Note that you can choose to set up constrained, unconstrained, or both constrained and unconstrained batch runs using this, so it is useful for any batch analysis that you wish to perform in GARLI. Also note that this script allows you to use different GARLI executables, including the beta version of the software that can handle partitioned analyses (e.g., site-specific rates for different codon positions). I used the site-specific codon rates model for some analyses, and because I haven't figured out how to tell MESQUITE to add the necessary set definitions to the end of each simulated dataset, I wrote nexusCodonSetAppend to do it for me.
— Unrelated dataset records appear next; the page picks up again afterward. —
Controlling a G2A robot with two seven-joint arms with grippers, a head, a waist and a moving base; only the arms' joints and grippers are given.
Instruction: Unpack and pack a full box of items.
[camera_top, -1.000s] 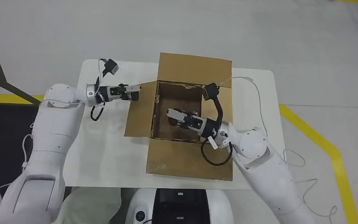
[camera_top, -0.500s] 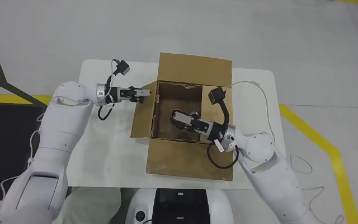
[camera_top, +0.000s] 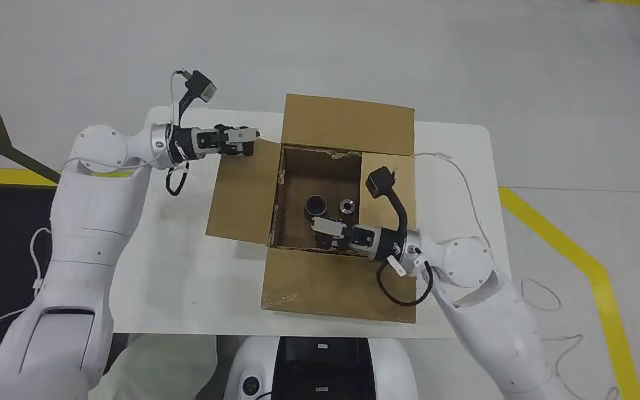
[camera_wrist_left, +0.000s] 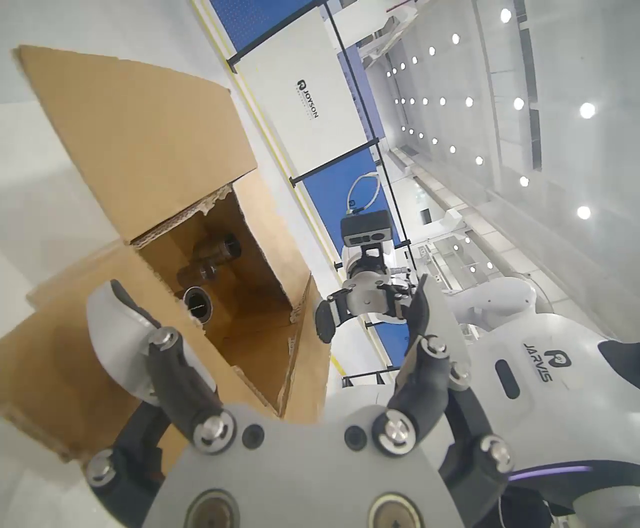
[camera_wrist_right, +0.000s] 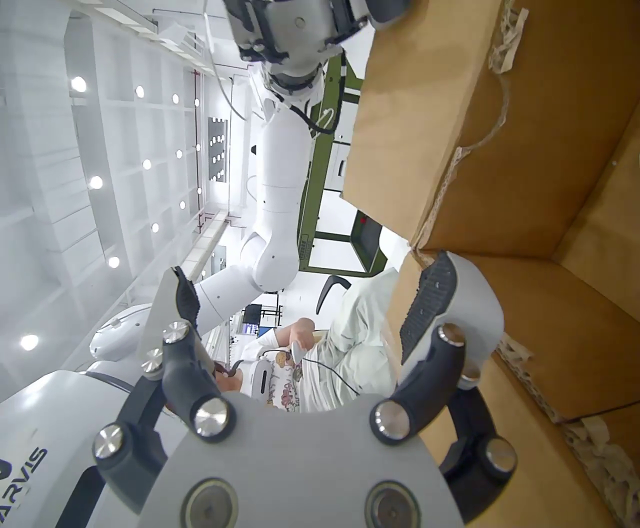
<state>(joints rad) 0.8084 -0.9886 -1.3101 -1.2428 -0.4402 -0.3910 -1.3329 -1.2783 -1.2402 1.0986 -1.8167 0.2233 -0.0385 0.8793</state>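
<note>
I have the box (camera_top: 338, 292) standing open in the middle of the white table (camera_top: 175, 270), with its flaps folded outward. On its floor, toward the far wall, lie the dark cylinders (camera_top: 316, 207). From the top I count two. The left wrist view hints at a third in the shadow behind them, so I cannot settle the number or say what they are.

The right claw (camera_top: 322, 230) is inside the box's outline, just on the near side of the cylinders. Its jaws are spread and nothing sits between them. I cannot judge how far down it hangs, or whether a fingertip touches the nearest cylinder. The arm behind it covers the near strip of the box floor, so anything lying there is hidden from me. Its own wrist view looks along a cardboard inner wall and a torn corner seam.

The left claw (camera_top: 248, 135) is outside the box, at the far corner of the left flap (camera_top: 240, 195). It is spread wide too and holds nothing. In the left wrist view one finger (camera_wrist_left: 125, 320) overlaps that flap, but I cannot tell whether it presses on the cardboard or merely sits in front of it.
</note>
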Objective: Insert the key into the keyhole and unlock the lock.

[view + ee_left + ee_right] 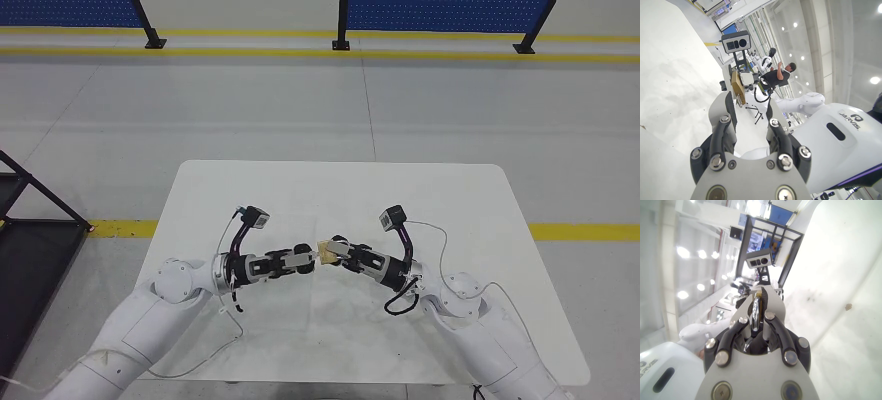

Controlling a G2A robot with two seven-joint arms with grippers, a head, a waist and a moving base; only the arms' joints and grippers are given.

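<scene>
While the right claw (758, 294) pinches the brass padlock (736, 83) tight over the middle of the tabletop (450, 200), the left claw (749, 102) is wide and holds nothing, just beside the lock's end. A small silver key (739, 98) looks like it sits in the keyhole, so that part seems done. Turning it seems left to do. The padlock is yellow and blocky, with a shiny loop (755, 313) inside the right claw's grip.

Left hand (749, 102) open, just short of brass lock (736, 89) gripped by right hand (740, 78).
</scene>
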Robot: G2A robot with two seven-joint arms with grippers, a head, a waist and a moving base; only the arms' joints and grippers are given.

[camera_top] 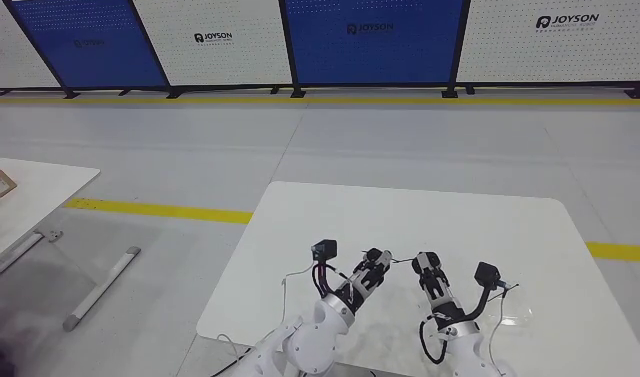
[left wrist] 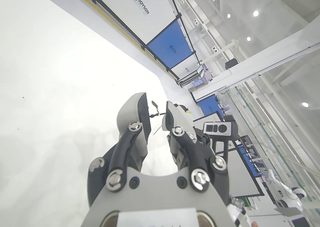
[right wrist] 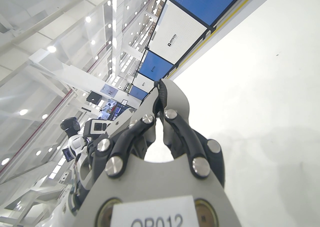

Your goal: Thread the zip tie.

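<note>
White table, zip tie across left tool's gap — right tool clamped

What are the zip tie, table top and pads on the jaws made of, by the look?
Zip tie: thin dark strip, likely plastic; too small to judge the finish.
Table: smooth matte white top with a few specks, probably laminate or painted board.
Pads on the left gripper: black, finely textured, looks like rubber.
</note>
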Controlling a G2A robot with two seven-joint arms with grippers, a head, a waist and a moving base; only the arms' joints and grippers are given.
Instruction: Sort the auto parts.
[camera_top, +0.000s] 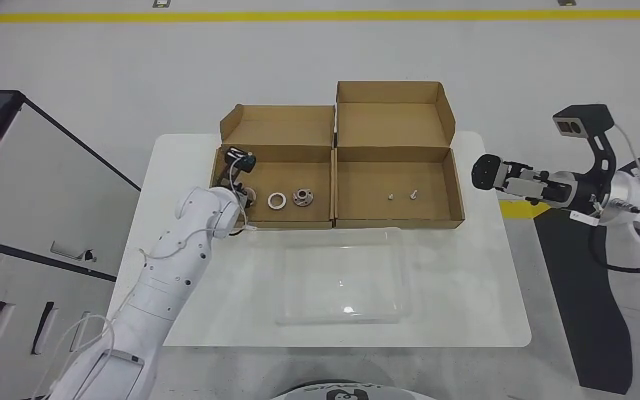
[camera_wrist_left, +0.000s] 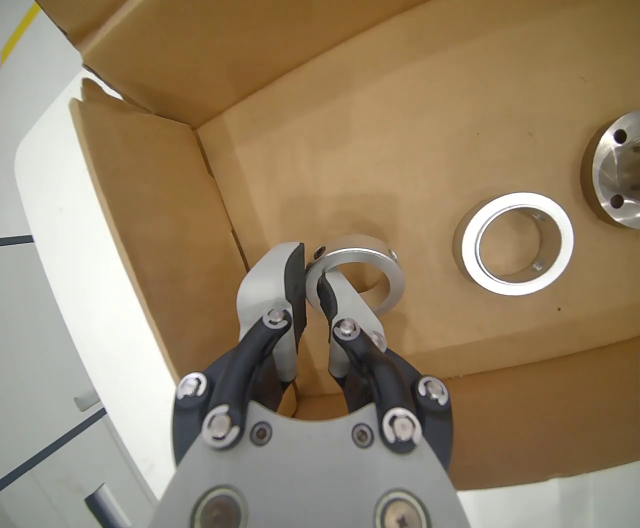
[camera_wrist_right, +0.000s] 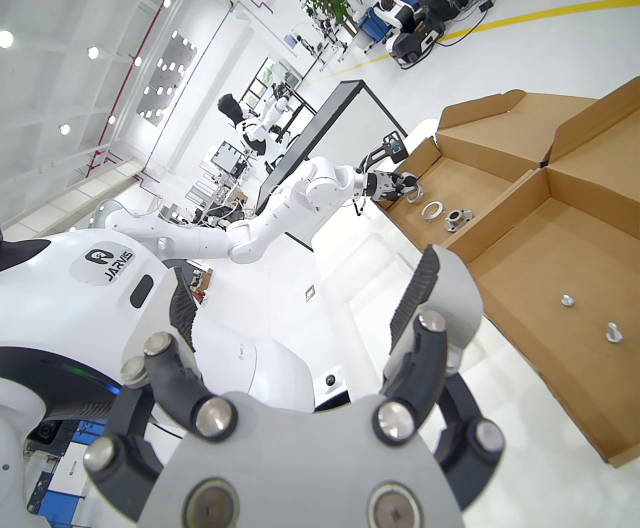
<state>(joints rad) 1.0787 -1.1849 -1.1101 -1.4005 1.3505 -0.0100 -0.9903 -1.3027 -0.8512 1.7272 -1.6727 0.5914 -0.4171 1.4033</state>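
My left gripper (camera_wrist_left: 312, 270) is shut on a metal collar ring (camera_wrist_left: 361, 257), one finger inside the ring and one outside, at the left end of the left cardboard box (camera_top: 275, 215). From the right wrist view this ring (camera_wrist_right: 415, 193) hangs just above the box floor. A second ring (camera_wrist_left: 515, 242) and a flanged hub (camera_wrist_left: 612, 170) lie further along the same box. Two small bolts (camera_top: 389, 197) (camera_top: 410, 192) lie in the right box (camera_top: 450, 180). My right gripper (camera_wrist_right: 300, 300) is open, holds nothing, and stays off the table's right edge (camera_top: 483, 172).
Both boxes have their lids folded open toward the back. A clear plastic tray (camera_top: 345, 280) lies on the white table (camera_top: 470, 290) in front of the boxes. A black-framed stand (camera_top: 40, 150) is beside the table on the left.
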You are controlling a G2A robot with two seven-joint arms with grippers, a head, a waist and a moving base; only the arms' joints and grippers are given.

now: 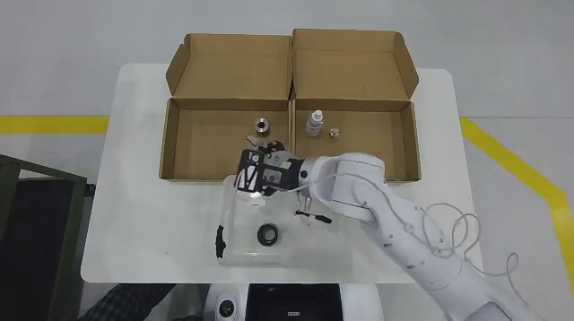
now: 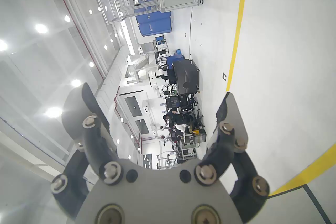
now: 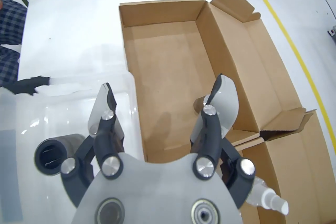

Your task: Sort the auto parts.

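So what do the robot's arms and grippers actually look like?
The right arm is glossy white with rounded, jointed shells and a thin pale cable looping beside it. The right gripper and left gripper match: a grey metal disc, black linkages with silver bolts, and two curved silvery fingers lined with black ridged pads.

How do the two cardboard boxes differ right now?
The left box holds one metal cylinder; the right box holds a white bottle and a small metal piece. The open right tool is over the left box's near wall, not the right box's. Both are brown cardboard with lids open.
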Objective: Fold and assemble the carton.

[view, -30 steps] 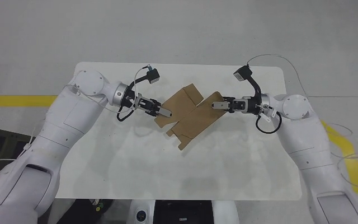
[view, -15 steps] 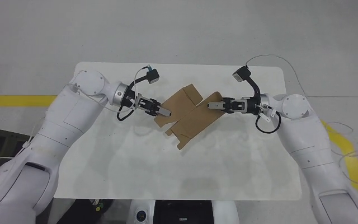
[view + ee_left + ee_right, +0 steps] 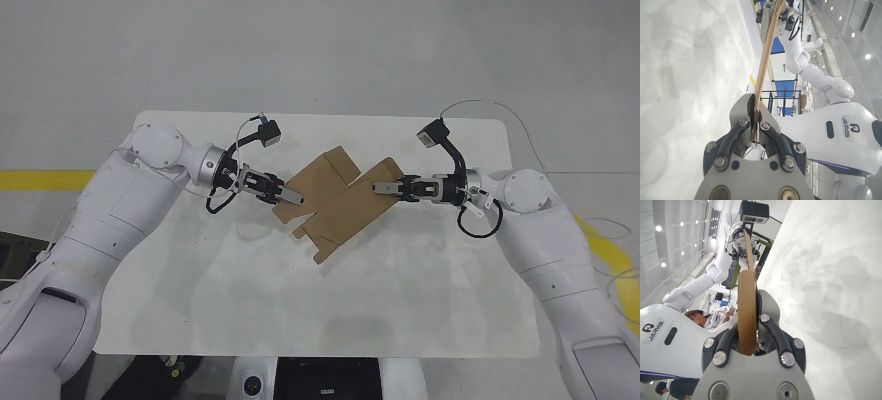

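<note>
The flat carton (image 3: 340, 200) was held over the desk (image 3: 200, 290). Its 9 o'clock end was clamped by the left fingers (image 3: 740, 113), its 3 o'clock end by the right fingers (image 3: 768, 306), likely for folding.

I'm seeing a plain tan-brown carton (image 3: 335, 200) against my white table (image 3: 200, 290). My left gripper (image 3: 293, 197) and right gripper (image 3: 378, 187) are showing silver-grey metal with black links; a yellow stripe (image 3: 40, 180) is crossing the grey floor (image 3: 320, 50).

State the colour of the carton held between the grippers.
The carton is plain brown cardboard; top view shows it best.
</note>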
Once the analyses are run, you end up with a lot of trees to sort through. I wrote garliBestScoreExtractor to collect the best scores from each GARLI analysis, calculate the differences between the constrained and unconstrained topologies, and compare them to the empirical difference (if provided).
3. I have yet to discover the best way to compare non-nested substitution models, but one approach that I have seen used is similar to the parametric bootstrapping method outlined above. Datasets are simulated under a null model. Analyses are run on the datasets under the null model and an alternative model, and differences in likelihood scores are calculated. The distribution of differences is compared to the difference in scores for the empirical data. You can use the above scripts to set up the appropriate batch analysis in GARLI, but to calculate likelihood scores under the null and alternative models (and their differences) I wrote garliLscorebat, which creates a file that can be executed in PAUP to perform the score calculations.
The resulting score file can then be parsed in paupScoreHistMaker to compare the simulated results to your empirical result.
That's all for now. If I come up with any more I will continue to post them here. Thanks for your interest!